On the fresh page, he put pencil to paper and quickly worked to try to bring Charlie to life beneath his fingers—her beautiful, expressive eyes, filled with heartache and pain but also with such joy it floored him. He hated that he didn’t have the skills to get what he saw in his head onto the paper, but at the very least he hoped the pencil would reveal things he couldn’t see with the naked eye. There was so much he wanted to figure out about the woman who commanded his attention like no one else ever had.
Charlie had been helpless to cure her father’s illness, and now clearly felt helpless to ease her mother’s suffering. Just as he’d been helpless against the liquor in his parents’ cabinets. It hadn’t mattered how much gin or beer he poured down the drain or how little money there was in the house, somehow there was always enough for another bottle and another party.
Susan and Bob Spencer took him in on the nights when his own parents seemed to have forgotten they had a son. His thirteenth birthday had been just around the corner when his mom woke from a drunken stupor long enough to ask where he’d been the night before, telling him that he was her son and he needed to come home to her. She’d helped him throw out the bottles, and he’d thought things would change. He thought he mattered to her. He’d had hope for a whole week. Until his dad wanted to have a little fun, just a night out, one night.

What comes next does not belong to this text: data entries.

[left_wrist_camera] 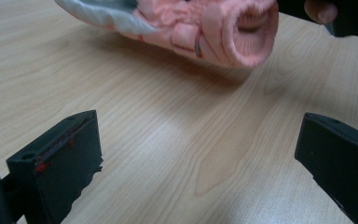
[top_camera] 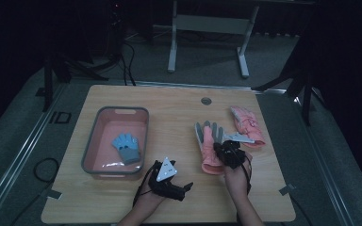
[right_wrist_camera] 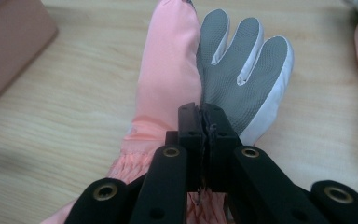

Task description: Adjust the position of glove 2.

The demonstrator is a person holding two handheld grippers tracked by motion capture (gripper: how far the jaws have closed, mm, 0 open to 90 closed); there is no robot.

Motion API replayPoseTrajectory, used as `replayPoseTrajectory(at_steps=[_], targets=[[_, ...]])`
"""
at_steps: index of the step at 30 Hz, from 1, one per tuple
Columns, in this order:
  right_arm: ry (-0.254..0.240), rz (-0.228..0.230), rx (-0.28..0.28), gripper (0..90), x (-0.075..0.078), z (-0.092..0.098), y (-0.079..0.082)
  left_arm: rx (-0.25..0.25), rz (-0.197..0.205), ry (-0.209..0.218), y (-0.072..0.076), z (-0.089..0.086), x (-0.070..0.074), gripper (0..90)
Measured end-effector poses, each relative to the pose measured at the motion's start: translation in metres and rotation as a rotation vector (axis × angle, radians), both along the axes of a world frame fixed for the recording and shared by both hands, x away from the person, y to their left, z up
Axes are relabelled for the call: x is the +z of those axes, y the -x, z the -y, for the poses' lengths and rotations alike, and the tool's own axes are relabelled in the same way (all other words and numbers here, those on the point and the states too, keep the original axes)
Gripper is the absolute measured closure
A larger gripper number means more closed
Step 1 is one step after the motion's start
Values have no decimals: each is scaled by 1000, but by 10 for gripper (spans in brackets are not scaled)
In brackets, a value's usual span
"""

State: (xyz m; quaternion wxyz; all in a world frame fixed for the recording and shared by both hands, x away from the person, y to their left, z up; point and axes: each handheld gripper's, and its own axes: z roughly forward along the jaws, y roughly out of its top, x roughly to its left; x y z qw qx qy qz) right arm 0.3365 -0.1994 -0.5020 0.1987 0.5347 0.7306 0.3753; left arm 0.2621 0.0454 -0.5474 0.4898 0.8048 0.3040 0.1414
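Right gripper view: right claw (right_wrist_camera: 204,114) pinches the pink glove (right_wrist_camera: 168,79).

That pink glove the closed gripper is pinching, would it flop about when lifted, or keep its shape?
Probably floppy: the pink glove looks like soft padded fabric with a gathered knit cuff, so it should sag from the right gripper. It likely weighs little for its bulk. Its grey dotted palm looks grippy, so it may drag rather than slide on the table.

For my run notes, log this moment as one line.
right hand-held gripper: shut on pink glove | left hand-held gripper: open, nothing between jaws | blue glove: in bin
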Motion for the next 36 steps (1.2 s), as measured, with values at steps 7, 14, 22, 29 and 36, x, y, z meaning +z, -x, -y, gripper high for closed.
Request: replayPoseTrajectory(at_steps=[7,14,22,29,36], targets=[[24,-16,-11,826,-25,-2,2,-5,-6,-7,0,2,-2,7],[-9,-13,-1,672,-22,3,1,-6,-6,-9,1,2,-2,7],[-32,42,44,610,1,20,0,-3,-3,1,1,-1,-1,7],[-6,116,48,575,19,62,-17,-18,5,15,2,0,0,7],[-14,143,3,589,22,110,-49,-22,0,17,2,0,-1,7]])
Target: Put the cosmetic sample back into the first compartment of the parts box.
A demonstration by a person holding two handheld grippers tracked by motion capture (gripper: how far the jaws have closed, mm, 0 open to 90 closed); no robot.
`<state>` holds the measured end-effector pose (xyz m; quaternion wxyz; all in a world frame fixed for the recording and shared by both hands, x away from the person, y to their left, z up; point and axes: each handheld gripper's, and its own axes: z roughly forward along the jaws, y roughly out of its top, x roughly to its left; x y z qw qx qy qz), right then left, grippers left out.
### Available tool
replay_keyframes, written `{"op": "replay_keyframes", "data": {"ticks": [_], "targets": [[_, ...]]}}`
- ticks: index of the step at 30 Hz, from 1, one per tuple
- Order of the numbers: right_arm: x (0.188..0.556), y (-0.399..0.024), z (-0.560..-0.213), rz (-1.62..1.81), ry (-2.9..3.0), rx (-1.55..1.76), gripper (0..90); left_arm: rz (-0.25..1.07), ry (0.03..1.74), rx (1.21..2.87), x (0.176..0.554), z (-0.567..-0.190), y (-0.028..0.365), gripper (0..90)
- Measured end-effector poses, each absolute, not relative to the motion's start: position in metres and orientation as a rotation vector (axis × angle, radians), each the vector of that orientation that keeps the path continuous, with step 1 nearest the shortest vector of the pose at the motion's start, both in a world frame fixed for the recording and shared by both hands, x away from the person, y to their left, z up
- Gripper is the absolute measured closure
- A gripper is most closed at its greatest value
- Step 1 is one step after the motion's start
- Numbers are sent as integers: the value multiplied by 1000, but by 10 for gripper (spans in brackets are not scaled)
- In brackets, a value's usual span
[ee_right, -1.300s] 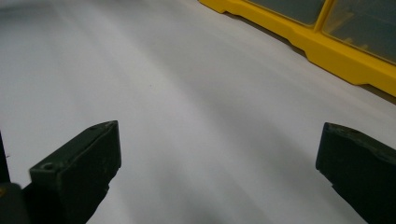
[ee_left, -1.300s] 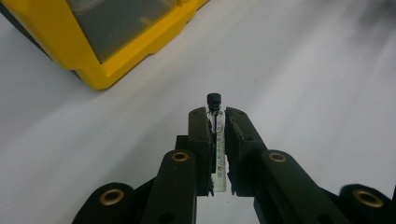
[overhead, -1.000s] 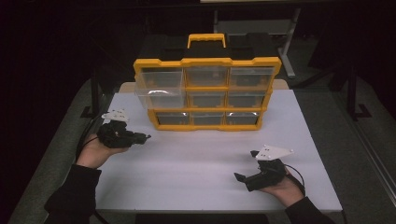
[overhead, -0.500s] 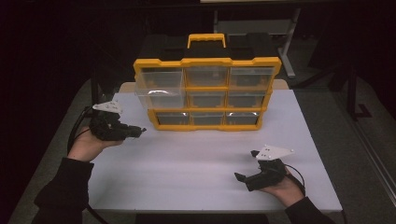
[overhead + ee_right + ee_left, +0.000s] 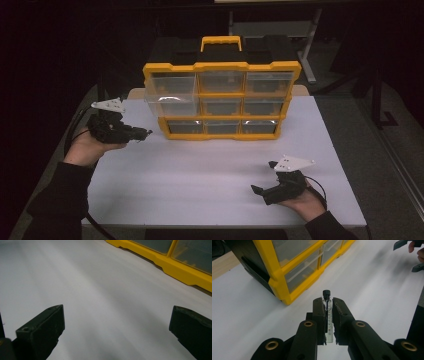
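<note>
A slim clear glass vial with a black screw cap (image 5: 327, 315) is pinched between the closed jaws of the left gripper (image 5: 327, 305), cap end poking out past the tips (something pale and grainy seems to be inside, hard to tell what). In the high view the left gripper (image 5: 142, 134) is held just above the smooth white tabletop (image 5: 200, 170), pointing toward the lower left corner of the yellow-framed plastic organizer with clear rectangular drawers (image 5: 221, 100), near it but not touching. The organizer is stood upright at the back of the table, a black body and yellow carry handle seen behind its front. The right gripper (image 5: 259, 190) is held low near the front right edge, well apart from the organizer, and its blocky matte black jaws are spread wide with nothing between them. The right gripper (image 5: 116, 325) is looking over bare white table.
</note>
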<state>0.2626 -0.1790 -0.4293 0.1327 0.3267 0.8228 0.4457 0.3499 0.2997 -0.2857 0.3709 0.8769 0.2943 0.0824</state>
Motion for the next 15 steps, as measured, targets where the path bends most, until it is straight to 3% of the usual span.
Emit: {"op": "replay_keyframes", "data": {"ticks": [15], "targets": [[262,-179,-429,1294,2387,947,0,224,747,2248,350,-256,306,806]]}}
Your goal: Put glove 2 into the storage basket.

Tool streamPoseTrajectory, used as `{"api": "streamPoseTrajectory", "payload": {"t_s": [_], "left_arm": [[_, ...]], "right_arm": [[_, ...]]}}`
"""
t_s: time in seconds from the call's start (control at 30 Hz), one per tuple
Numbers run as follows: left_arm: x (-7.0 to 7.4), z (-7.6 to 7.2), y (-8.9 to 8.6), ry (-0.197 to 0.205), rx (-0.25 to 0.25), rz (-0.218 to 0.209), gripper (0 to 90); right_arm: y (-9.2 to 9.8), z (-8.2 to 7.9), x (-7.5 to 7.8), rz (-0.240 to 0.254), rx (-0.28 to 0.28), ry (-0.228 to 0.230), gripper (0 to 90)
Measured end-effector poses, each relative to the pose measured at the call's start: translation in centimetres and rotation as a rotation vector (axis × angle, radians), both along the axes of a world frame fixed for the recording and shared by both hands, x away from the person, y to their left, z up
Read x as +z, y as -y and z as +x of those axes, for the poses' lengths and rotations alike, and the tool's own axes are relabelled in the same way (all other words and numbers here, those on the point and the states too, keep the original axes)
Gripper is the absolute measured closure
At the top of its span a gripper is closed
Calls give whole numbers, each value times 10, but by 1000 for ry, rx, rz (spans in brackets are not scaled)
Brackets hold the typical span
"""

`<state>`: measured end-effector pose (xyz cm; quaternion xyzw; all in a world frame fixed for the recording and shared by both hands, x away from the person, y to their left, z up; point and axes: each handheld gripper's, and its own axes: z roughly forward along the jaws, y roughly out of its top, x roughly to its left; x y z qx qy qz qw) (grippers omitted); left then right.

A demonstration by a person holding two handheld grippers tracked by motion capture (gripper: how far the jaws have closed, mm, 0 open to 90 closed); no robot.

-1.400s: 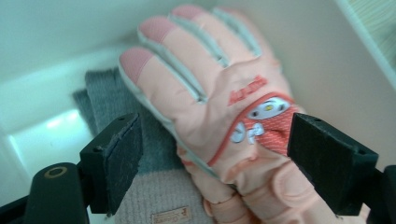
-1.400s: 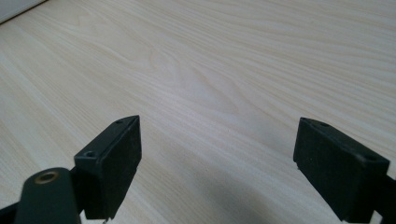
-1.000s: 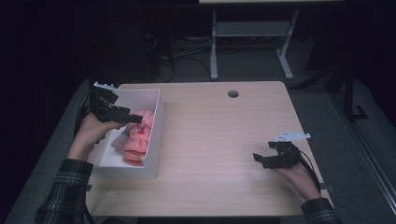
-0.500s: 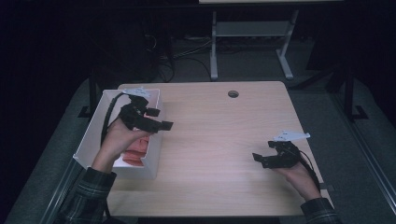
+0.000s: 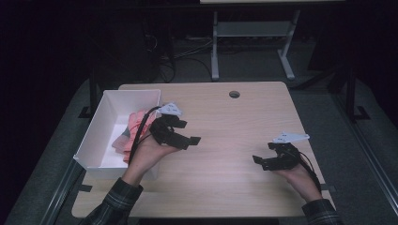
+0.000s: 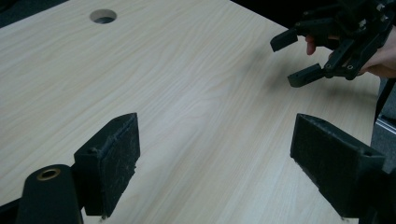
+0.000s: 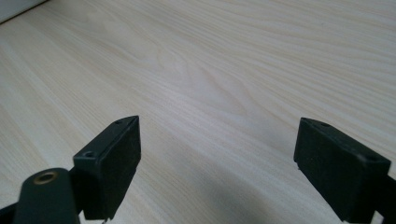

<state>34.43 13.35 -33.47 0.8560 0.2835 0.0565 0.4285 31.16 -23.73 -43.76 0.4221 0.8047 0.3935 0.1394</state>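
Observation:
A white box (image 5: pixel 101 125) stands at the table's left edge, with pink and red cloth-like items (image 5: pixel 135 124) piled in it. My left gripper (image 5: pixel 189 132) hovers over the bare wood just right of the box, jaws open and empty (image 6: pixel 215 158). My right gripper (image 5: pixel 263 154) rests near the table's front right, open with nothing between its jaws (image 7: pixel 217 163). In the left gripper view the right gripper (image 6: pixel 303 56) appears at the top right, a hand behind it.
The light wooden table (image 5: pixel 225 122) has a round cable hole (image 5: pixel 234 94) near its far edge. A metal stand (image 5: pixel 253 33) and cables sit on the dark floor behind. A strip of the box (image 7: pixel 14 9) shows far off in the right gripper view.
My left gripper has travelled right, from above the box out over the table, still open and empty. The right gripper has stayed put.

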Motion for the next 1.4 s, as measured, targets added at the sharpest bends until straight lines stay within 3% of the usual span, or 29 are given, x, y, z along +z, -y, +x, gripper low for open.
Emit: {"api": "streamPoseTrajectory", "payload": {"t_s": [0.27,0.37,0.5,0.63,0.97,1.07,1.1,1.4], "left_arm": [[-30,-8,24,4,-37,8,153],[-50,-11,32,7,-47,41,153],[-65,-14,36,18,-59,67,153],[-76,-14,35,8,-63,60,153],[-99,-16,37,15,-76,46,153],[-103,-16,39,28,-77,59,153],[-106,-16,40,33,-84,82,153],[-114,-15,43,8,-92,98,153]], "right_arm": [[-1,-2,-3,-7,4,9,136],[-1,-2,-4,-11,4,11,135],[-2,-2,-6,-9,3,9,135],[0,-3,-7,-9,-3,10,134],[1,-7,-12,-26,-11,6,134],[0,-7,-13,-33,-12,6,134],[-1,-8,-14,-39,-11,1,134],[-4,-9,-15,-45,-4,4,134]]}}
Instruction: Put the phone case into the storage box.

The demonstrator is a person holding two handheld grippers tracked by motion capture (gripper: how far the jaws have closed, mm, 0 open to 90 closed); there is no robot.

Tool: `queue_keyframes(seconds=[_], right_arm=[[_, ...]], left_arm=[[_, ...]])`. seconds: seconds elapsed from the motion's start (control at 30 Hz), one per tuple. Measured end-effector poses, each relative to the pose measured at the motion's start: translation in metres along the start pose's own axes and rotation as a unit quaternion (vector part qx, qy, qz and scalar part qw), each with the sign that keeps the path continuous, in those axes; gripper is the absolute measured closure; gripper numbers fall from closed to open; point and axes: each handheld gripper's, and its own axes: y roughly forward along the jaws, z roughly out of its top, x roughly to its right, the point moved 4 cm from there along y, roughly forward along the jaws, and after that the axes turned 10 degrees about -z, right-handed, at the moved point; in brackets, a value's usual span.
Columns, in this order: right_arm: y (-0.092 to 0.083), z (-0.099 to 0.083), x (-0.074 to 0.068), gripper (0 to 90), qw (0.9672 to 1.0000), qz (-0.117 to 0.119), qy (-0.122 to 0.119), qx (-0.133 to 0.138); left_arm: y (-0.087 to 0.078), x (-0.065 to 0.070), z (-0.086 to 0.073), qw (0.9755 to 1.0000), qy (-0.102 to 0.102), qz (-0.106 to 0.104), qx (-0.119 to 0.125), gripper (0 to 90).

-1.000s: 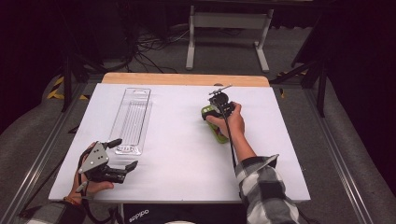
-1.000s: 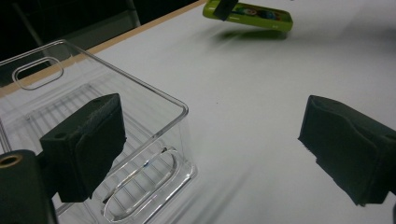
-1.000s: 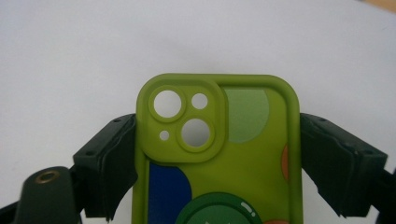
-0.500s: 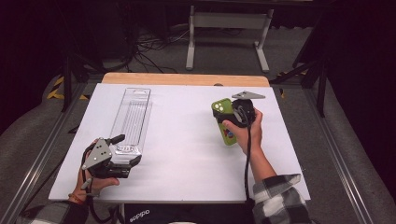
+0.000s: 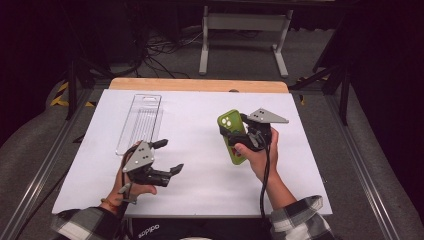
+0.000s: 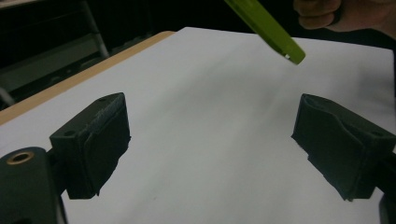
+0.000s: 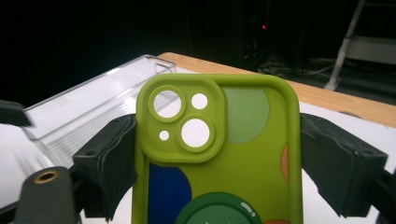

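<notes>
Green phone case (image 5: 232, 136) lifted off white tabletop (image 5: 200, 125), clamped by its edges in right gripper (image 5: 246, 134); left gripper (image 5: 167, 157) empty, jaws wide, just narrowing slightly; clear plastic package (image 5: 141, 121) still flat, placement pending

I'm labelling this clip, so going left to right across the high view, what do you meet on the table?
Clear plastic tray → left gripper, jaws apart with nothing between them → green phone case → right gripper clamping that case.
</notes>
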Motion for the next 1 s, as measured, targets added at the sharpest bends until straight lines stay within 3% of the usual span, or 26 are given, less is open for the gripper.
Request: queue_keyframes(seconds=[0.13,0.17,0.3,0.37,0.53,0.6,1.0], right_arm=[[-0.001,-0.001,-0.021,16.6,0.9996,0.021,-0.015,0.010],[-0.001,-0.001,-0.021,16.6,0.9996,0.021,-0.015,0.010],[-0.002,-0.004,-0.040,16.5,0.9988,0.034,-0.023,0.026],[-0.002,-0.005,-0.045,16.5,0.9985,0.035,-0.026,0.034],[-0.002,-0.008,-0.052,16.4,0.9979,0.038,-0.021,0.049],[-0.003,-0.007,-0.053,16.4,0.9974,0.033,-0.024,0.059],[-0.005,-0.009,-0.060,16.4,0.9958,0.032,-0.028,0.082]], left_arm=[[0.021,0.006,0.008,0.9998,-0.005,-0.017,-0.002,13.1],[0.021,0.006,0.008,0.9998,-0.005,-0.017,-0.002,14.0],[0.037,0.010,0.013,0.9990,-0.027,-0.034,0.009,15.5],[0.042,0.010,0.015,0.9988,-0.037,-0.032,0.009,16.3],[0.052,0.005,0.017,0.9966,-0.070,-0.027,0.034,19.4],[0.054,0.004,0.017,0.9955,-0.079,-0.036,0.039,22.2],[0.066,0.006,0.025,0.9971,-0.058,-0.016,0.048,37.9]])
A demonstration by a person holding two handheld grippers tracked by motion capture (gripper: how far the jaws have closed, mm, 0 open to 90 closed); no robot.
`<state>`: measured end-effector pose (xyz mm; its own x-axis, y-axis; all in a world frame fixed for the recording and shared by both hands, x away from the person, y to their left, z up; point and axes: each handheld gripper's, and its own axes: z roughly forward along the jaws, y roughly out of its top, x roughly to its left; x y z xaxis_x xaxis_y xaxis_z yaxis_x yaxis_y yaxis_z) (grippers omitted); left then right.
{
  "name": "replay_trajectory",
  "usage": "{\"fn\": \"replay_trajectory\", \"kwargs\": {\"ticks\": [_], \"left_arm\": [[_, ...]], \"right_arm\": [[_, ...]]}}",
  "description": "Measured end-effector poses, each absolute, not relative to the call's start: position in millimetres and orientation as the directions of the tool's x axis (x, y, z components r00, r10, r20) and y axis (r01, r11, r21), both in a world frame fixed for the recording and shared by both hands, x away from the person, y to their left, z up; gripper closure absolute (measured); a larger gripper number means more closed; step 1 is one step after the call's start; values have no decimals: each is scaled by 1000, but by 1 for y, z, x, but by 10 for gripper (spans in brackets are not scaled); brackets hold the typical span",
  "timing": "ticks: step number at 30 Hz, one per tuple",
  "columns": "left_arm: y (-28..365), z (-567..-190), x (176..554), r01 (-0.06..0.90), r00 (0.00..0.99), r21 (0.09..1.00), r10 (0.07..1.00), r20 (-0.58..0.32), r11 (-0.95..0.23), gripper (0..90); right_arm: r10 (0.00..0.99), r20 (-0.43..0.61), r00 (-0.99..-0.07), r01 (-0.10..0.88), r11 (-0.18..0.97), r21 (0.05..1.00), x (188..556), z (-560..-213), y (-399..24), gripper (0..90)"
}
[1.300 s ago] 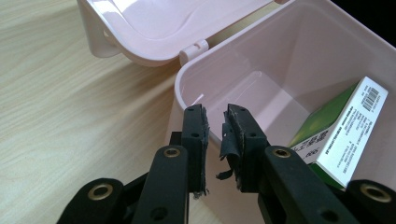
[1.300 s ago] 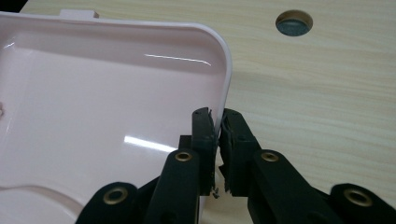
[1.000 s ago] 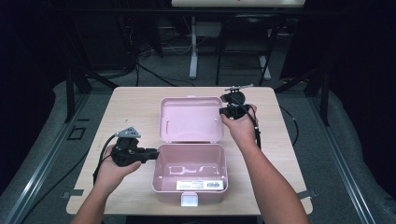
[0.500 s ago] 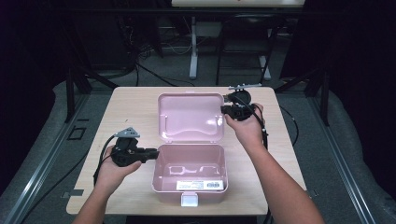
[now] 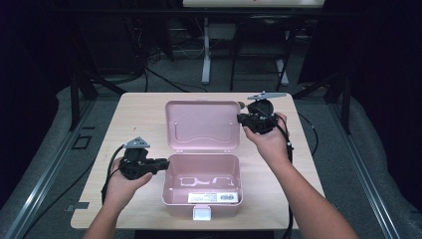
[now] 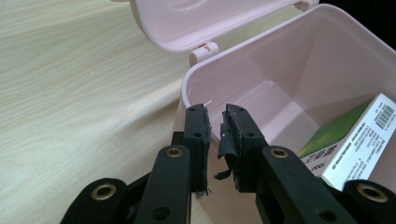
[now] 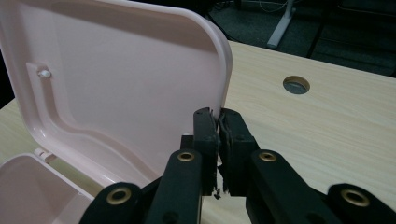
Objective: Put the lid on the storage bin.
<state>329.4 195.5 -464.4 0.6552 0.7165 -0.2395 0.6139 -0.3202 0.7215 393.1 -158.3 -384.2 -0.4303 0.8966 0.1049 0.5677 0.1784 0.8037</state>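
the pink plastic box (image 5: 201,186) sits at the near middle of the light wooden table (image 5: 134,114), wide open, its hinged lid (image 5: 201,125) tipped back toward the far side. a white latch tab (image 5: 202,214) sticks out at the near wall, with a barcode label above it.

left gripper (image 5: 160,164) is down at the box's left wall, held level in the person's left hand (image 5: 122,181). in the left gripper view its two black jaws straddle the rim (image 6: 201,100) of that wall, one outside, one inside; the worn pads sit close with a narrow gap between them, and the thin wall runs into that gap. whether the pads truly press on it i cannot tell. the jaws have just been easing closer together. inside the box, at the right of that view, lies a white and green carton (image 6: 348,149) with a barcode.

right gripper (image 5: 241,118) is up at the lid's right edge, held in the right hand (image 5: 268,142). in the right gripper view the jaws are clenched almost together, and the lid's edge (image 7: 223,84) runs down right into the pinch, so it is grasping the lid by its rim. the lid stands raised, its inner face toward the near side. a round cable hole (image 7: 296,85) shows in the table just beyond.
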Motion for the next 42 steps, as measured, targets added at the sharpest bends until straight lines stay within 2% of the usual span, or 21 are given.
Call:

Once again they forgot they had a son who desperately wanted to see them clean and sober. He’d moved in with Bob and Susan on his thirteenth birthday. This time, neither of his parents had seemed to miss him.
Over the next five years, no amount of AA meetings, rehab, or liquor down the drain had done a thing. He’d suffered with them through the DTs, but they’d never stuck it out. The moment his back was turned, they’d find another drink. Until finally his mother had fallen, hit her head on the edge of the coffee table, and never woken up again. He’d often wondered if his dad had died in that car crash because his luck had finally run out? Because guilt had finally soaked through his sodden conscience? Or was it simply that Ian Montgomery couldn’t live without his wife Olive?